EXERCISE DETAILS: What's wanted here is the full listing below, repeated exactly, with no images in it.

GIVEN INFORMATION:
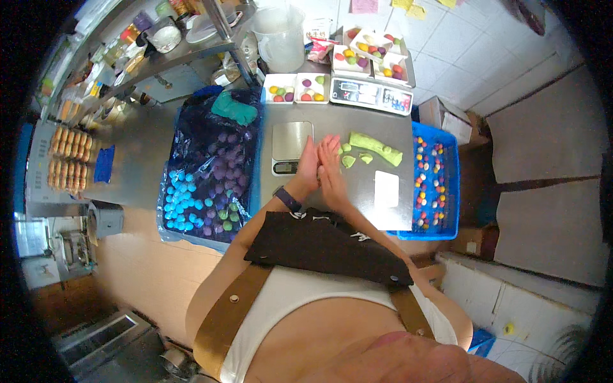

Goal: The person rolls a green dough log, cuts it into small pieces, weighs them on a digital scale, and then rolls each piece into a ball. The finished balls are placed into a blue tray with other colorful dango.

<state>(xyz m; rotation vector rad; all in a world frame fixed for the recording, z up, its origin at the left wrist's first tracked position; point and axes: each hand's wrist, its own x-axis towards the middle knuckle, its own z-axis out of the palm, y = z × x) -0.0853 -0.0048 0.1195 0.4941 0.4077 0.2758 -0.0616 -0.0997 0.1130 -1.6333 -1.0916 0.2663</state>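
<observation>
My left hand (309, 165), with a dark band on its wrist, is pressed palm to palm against my right hand (331, 167) above the steel worktop (335, 119). Whatever may lie between the palms is hidden. Just left of them sits a kitchen scale (292, 139) with a bare metal plate. Right of my fingers lies a thick log of light green dough (376, 147), with a small green dough piece (348, 161), another cut piece (366, 158) and a little green ball (346, 147) near it.
Left, a plastic-covered tray (165, 230) holds blue, purple and green balls and a teal dough lump (234, 109). A blue crate (452, 182) with rows of coloured balls adjoins the right edge. Behind stand white boxes (312, 88), a white electronic scale (371, 95) and a plastic jug (280, 40).
</observation>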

WRITTEN RESPONSE:
Goal: The person rolls a green dough log, cuts it into small pieces, weighs them on a digital scale, and then rolls each piece into a ball. The finished balls are placed into a blue tray with other colorful dango.

<state>(xyz m; rotation vector rad; all in a world frame fixed for the recording, z up, its origin at the left wrist's first tracked position; point and axes: each hand's wrist, its own x-axis towards the middle knuckle, its own z-axis out of the palm, y = z × x) -0.0853 -0.0048 0.1195 0.4941 0.4077 0.2758 -0.0616 -0.0997 0.1130 -1.6333 -1.0916 0.2663</state>
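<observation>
My left hand (309, 165), with a dark band on its wrist, is pressed palm to palm against my right hand (331, 167) above the steel worktop (335, 119). Whatever may lie between the palms is hidden. Just left of them sits a kitchen scale (292, 139) with a bare metal plate. Right of my fingers lies a thick log of light green dough (376, 147), with a small green dough piece (348, 161), another cut piece (366, 158) and a little green ball (346, 147) near it.
Left, a plastic-covered tray (165, 230) holds blue, purple and green balls and a teal dough lump (234, 109). A blue crate (452, 182) with rows of coloured balls adjoins the right edge. Behind stand white boxes (312, 88), a white electronic scale (371, 95) and a plastic jug (280, 40).
</observation>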

The response to the exercise is now finished.